» Work instruction
Your answer should be only the lines below from the one with "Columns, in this" to the one with "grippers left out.", repeated exactly, ends included.

» Data extract
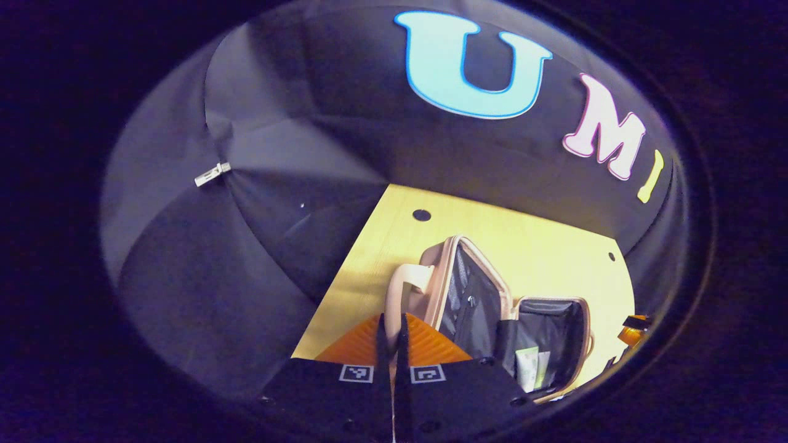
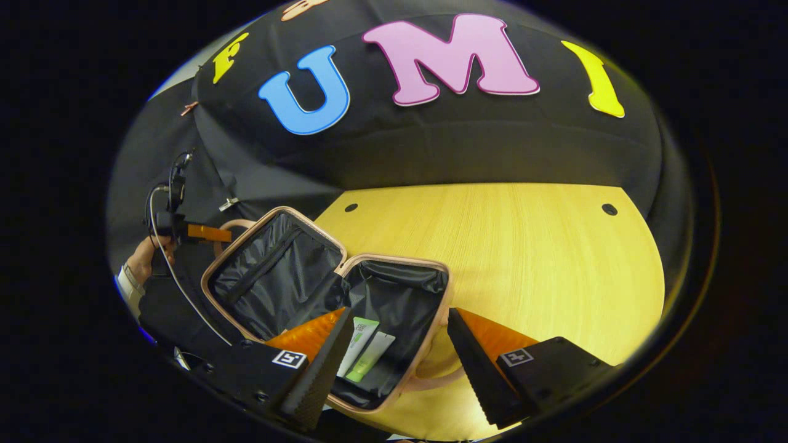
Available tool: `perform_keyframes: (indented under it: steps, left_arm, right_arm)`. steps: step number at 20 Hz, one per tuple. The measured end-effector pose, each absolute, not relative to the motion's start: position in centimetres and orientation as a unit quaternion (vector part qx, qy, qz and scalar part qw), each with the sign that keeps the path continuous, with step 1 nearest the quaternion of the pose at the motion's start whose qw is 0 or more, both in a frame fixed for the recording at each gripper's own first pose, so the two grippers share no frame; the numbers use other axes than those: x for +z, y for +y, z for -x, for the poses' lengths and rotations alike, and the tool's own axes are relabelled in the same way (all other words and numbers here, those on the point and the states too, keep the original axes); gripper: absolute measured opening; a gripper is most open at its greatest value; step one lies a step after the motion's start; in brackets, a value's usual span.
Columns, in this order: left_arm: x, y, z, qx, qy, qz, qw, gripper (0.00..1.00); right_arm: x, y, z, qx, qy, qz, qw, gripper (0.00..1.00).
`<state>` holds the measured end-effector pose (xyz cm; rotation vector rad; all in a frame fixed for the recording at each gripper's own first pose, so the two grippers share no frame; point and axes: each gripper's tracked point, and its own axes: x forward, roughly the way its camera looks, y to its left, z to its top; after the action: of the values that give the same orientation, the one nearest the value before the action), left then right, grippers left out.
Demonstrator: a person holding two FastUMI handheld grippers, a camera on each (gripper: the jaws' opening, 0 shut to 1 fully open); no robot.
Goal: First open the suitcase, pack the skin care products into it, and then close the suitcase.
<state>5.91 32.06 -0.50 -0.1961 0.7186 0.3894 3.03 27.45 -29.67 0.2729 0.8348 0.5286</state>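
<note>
Pale pink shell: the suitcase [image 2: 320, 289] lies open on the worktop [image 2: 523, 258], lower left of centre in the right gripper view; both halves show a black fabric lining.
Lid half: tilted up and back toward the upper left of the right gripper view; a zipped pocket runs across its lining.
Base half: flat on the worktop, nearer the lower centre of the right gripper view.
Skin care products: two tubes [image 2: 363, 351] lie side by side inside the base half (one with a green end, one pale); in the left gripper view they [image 1: 530, 366] sit at the lower right, in the bottom of the same half.
Suitcase, left gripper view: the case [image 1: 486, 301] stands right of centre, its handle [image 1: 406, 280] facing the camera.
Worktop: light yellow wood grain, with small dark round holes near its far edge.
Right gripper [image 2: 391, 363]: jaws wide apart, holding nothing; the left finger overlaps the base half in the picture, the right finger lies over bare worktop.
Left gripper [image 1: 392, 344]: jaws together, nothing between them, low centre of its own view, just before the suitcase handle.
Left gripper, far view: seen at the left edge of the right gripper view [image 2: 206, 232], held by a hand [image 2: 144, 258] behind the lid half, with a cable hanging from it.
</note>
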Motion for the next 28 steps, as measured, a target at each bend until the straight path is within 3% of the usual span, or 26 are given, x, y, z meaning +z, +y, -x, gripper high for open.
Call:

» Exercise answer
Columns, in this order: left_arm: x, y, z, qx, qy, qz, qw, gripper (0.00..1.00); right_arm: x, y, z, qx, qy, qz, qw, gripper (0.00..1.00).
`<state>` holds the measured end-effector pose (xyz cm; rotation vector rad; all in a frame fixed for the recording at each gripper's own first pose, so the two grippers share no frame; point and axes: each gripper's tracked point, and its own axes: x forward, roughly the way its camera looks, y to its left, z to its top; after the action: of the values that give the same orientation, the one nearest the value before the action), left then right, grippers left out.

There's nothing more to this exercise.